On the rare occasions when Prendergast got to visit her husband, she made her home beside him, in the often windowless room, for the one hour she could be with him.
On an early visit, she brought along three printed laminated posters: one is a picture of the two of them together, another is a photo of their five kids, and the last one shows images of their grandchildren. She taped the pictures onto the wall in front of him, so he could see, and told him about who each person was, as he often couldn’t remember due to COPD. She held his hand, which had new bruises on it, and tried to remind him of his bearings because, after over a month on a ventilator, delirium was taking hold. It felt like he was not there with her — even when he was.
“It was like he was off in some other land, staring at the ceiling, and his eyes darting back and forth, scared half the time,” she says.
It didn’t help that he was alone, touch-deprived and unable to see his family beyond an iPad screen every day.
Research shows the benefits of healing through touch. Human touch helps in recovery for many types of patients.
“It’s very different having that tactile experience, being able to hold and touch a relative. You don’t have that with a device,” says Paul Taylor, who, until November 2020, was a patient navigation adviser at Sunnybrook Health Sciences Centre.
“It’s not a replacement for the real thing, being there in person, holding their hand, them hearing your voice,” he says.
Katherine Boudreau, a creative industries student at Ryerson, went through the painful experience of having a sick loved one in the hospital when her grandfather was hospitalized for 72 hours. Her grandfather, who is 92, was taken to a hospital in Ottawa for breathing problems in December 2020 and was alone for his entire stay. Boudreau says her family was unable to contact her grandfather to know what was wrong. Once he was discharged, the hospital still did not tell the family what was wrong with Boudreau’s grandfather.
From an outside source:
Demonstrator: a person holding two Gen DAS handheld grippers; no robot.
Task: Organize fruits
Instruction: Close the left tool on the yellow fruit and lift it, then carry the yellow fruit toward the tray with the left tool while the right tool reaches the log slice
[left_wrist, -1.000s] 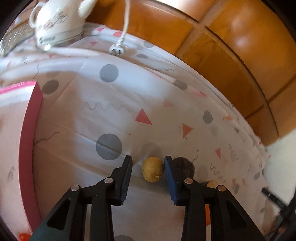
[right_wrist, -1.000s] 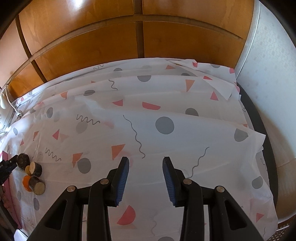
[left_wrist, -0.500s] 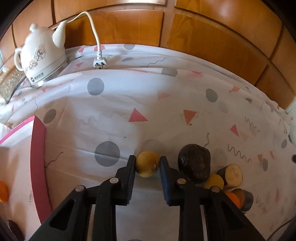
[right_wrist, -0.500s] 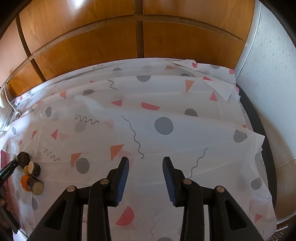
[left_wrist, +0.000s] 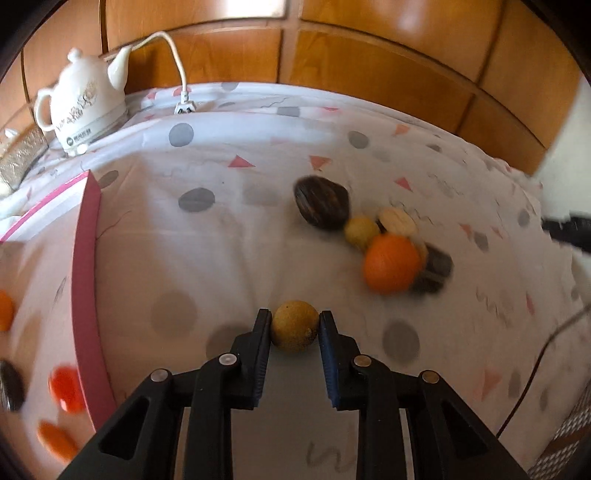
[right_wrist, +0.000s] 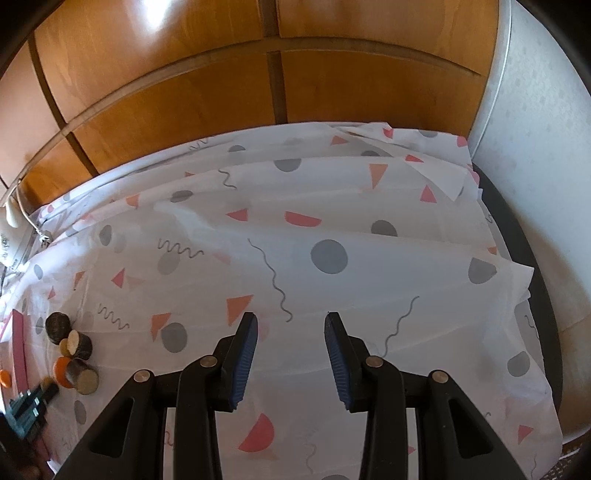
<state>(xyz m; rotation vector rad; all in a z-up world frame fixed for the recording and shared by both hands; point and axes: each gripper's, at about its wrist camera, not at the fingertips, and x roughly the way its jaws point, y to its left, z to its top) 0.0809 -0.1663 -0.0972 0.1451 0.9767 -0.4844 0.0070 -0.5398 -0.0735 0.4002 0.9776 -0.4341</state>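
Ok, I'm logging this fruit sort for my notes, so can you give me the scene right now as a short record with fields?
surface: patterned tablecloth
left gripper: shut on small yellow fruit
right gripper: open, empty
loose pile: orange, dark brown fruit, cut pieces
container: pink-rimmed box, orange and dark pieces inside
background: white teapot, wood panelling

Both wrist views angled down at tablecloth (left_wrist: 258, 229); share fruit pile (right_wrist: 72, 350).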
“There was no way that I could see a positive side of things if I didn’t know what was happening,” she says about her grandfather’s stay in the hospital.
Just like Boudreau, many people in a similar situation feel hopeless and find it hard to imagine the glass half full.
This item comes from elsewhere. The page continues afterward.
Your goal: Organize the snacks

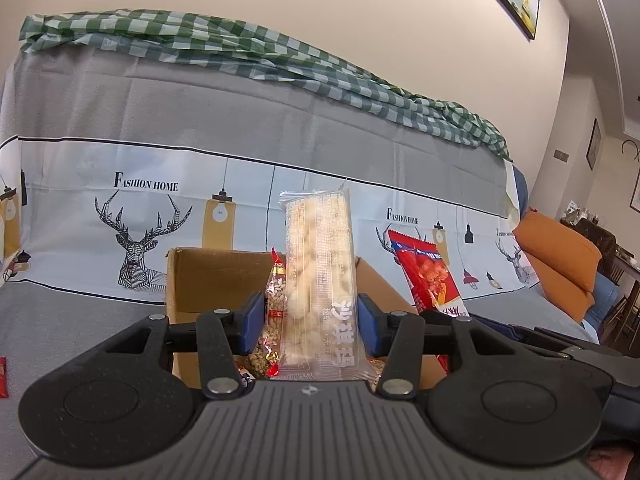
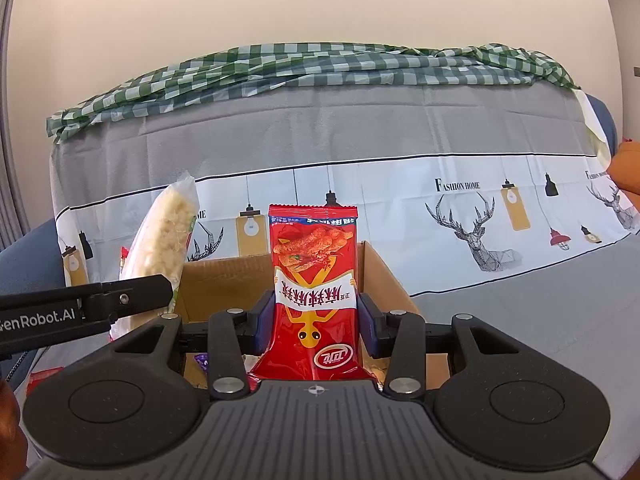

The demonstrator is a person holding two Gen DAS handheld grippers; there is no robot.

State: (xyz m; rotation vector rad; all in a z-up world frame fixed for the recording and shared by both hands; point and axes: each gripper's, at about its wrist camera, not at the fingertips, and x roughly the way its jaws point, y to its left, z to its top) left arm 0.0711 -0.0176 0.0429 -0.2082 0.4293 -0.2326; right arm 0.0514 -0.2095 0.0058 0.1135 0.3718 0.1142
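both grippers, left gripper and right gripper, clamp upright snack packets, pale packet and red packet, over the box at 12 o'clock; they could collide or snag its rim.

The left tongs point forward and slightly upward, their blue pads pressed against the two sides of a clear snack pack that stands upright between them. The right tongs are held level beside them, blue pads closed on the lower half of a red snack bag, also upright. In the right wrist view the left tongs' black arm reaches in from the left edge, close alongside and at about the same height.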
Brecher says self-care should be a priority for those going through this.
“There’s a choice. You can focus on all the things that aren’t going well or you can focus on the glimmers of light that are, so even when it’s really dark, there might be some pockets of hope,” she says.
For her part, Prendergast found hope in thinking about something her husband said.
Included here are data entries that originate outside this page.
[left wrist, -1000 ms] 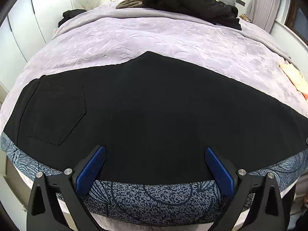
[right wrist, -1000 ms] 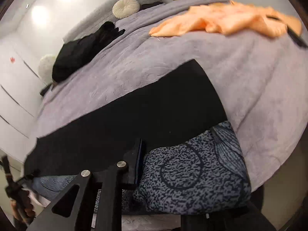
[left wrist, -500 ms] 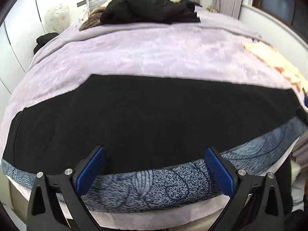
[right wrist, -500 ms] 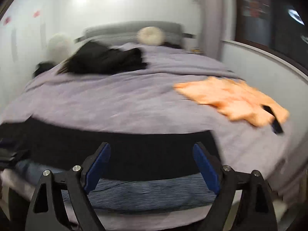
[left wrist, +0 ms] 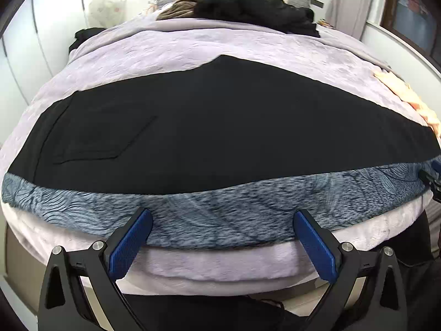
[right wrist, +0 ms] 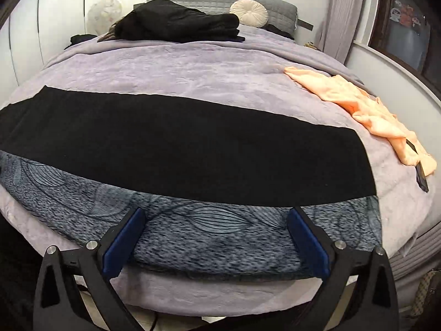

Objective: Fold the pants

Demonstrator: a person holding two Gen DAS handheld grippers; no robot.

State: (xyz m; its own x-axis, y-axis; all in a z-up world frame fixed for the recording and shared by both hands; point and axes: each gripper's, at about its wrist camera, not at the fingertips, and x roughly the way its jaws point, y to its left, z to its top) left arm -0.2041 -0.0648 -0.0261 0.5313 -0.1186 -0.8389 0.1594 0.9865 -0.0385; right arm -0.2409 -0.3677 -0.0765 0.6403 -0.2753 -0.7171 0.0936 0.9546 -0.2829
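Observation:
The black pants (left wrist: 220,121) lie flat across the near part of the bed, folded lengthwise, back pocket at the left. They rest on a blue-grey patterned cloth (left wrist: 220,204) that shows along the near edge. My left gripper (left wrist: 220,234) is open and empty, just in front of the cloth's near edge. In the right wrist view the pants' leg end (right wrist: 193,149) stretches to the right, over the same patterned cloth (right wrist: 220,234). My right gripper (right wrist: 215,234) is open and empty above the cloth's near edge.
The lilac bedspread (right wrist: 193,69) covers the bed. An orange garment (right wrist: 363,102) with a dark phone-like object (right wrist: 421,176) lies at the right. A black clothes pile (right wrist: 179,22) and round cushion (right wrist: 249,12) sit by the headboard. A wall runs along the right.
The right gripper was shut on the cloth edge one second ago; it has let go, opened and swung to face the bed. The left gripper has drawn back from the pants.

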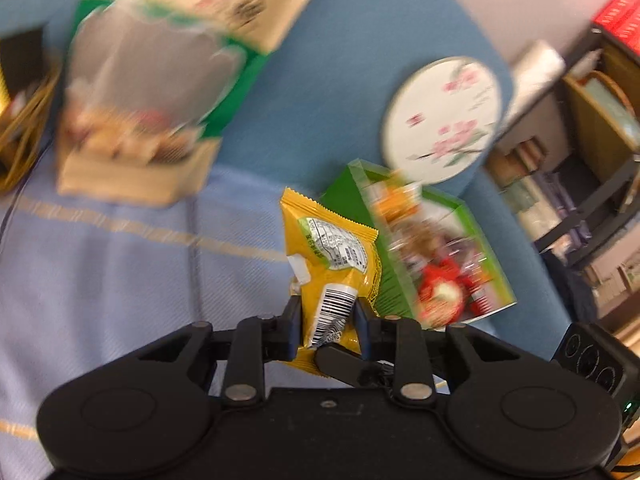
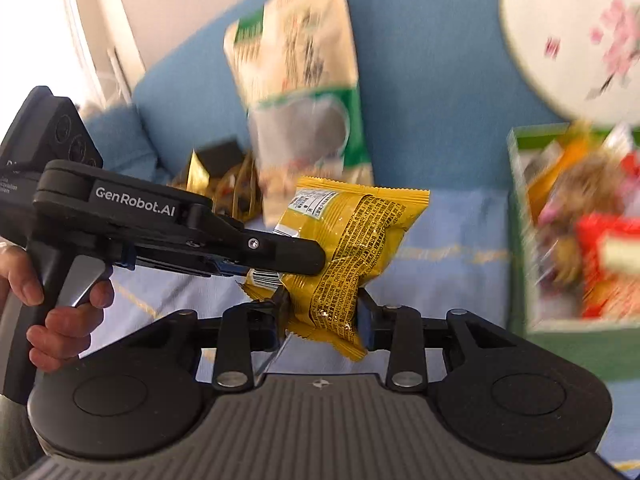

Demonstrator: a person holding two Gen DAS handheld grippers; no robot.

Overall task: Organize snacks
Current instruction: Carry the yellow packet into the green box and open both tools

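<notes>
left wrist view: the left gripper [image 1: 328, 320] has its jaws pinching the lower, barcode end of a yellow packet [image 1: 332, 256]. the packet stands up and away from the jaws, long axis roughly along the fingers, tilted a little left at the top. a black finger [image 1: 340, 364] of the other gripper crosses under the packet's bottom edge. beyond and just right lies the green box [image 1: 424, 256] already holding mixed snacks, blurred. a big green-and-tan bag [image 1: 152, 92] leans on the blue sofa back upper left, and a round floral fan [image 1: 444, 120] sits behind the box. everything past the packet is smeared by motion; print on the bag cannot be read.

right wrist view: the right gripper [image 2: 324, 320] pinches the same packet [image 2: 352, 248] at its lower corner, while the left gripper [image 2: 280, 260] comes in from the left, held by a hand [image 2: 60, 300], clamped on the packet's left end. so both grip it at once — a handover, by my guess. the box [image 2: 520, 240] lies to the right, nearer the right gripper, its far side cut off by the frame. the bag [image 2: 304, 80] stands behind, with dark and gold wrappers [image 2: 224, 180] at its foot, too blurred to name. the fan [image 2: 568, 40] is cropped top right.
</notes>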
“My husband made a promise to my granddaughter that he was gonna dance at her wedding. And I believe in that,” she says.
Thankfully, Prendergast’s husband survived his hospital ordeal, and is now recovering at home with his wife. During his absence, Prendergast says it was memories of her husband, surrounding her everywhere and making her feel as if he was there — even when he wasn’t — that gave her comfort, though she couldn’t be with him.
While her husband was in the hospital, Prendergast would run her robot vacuum and laugh because her husband was convinced it was after him. When she was cooking a hearty shepherd’s pie or chicken quesadilla in her snug kitchen, she would think, “he will be pissed when he finds out I made that.”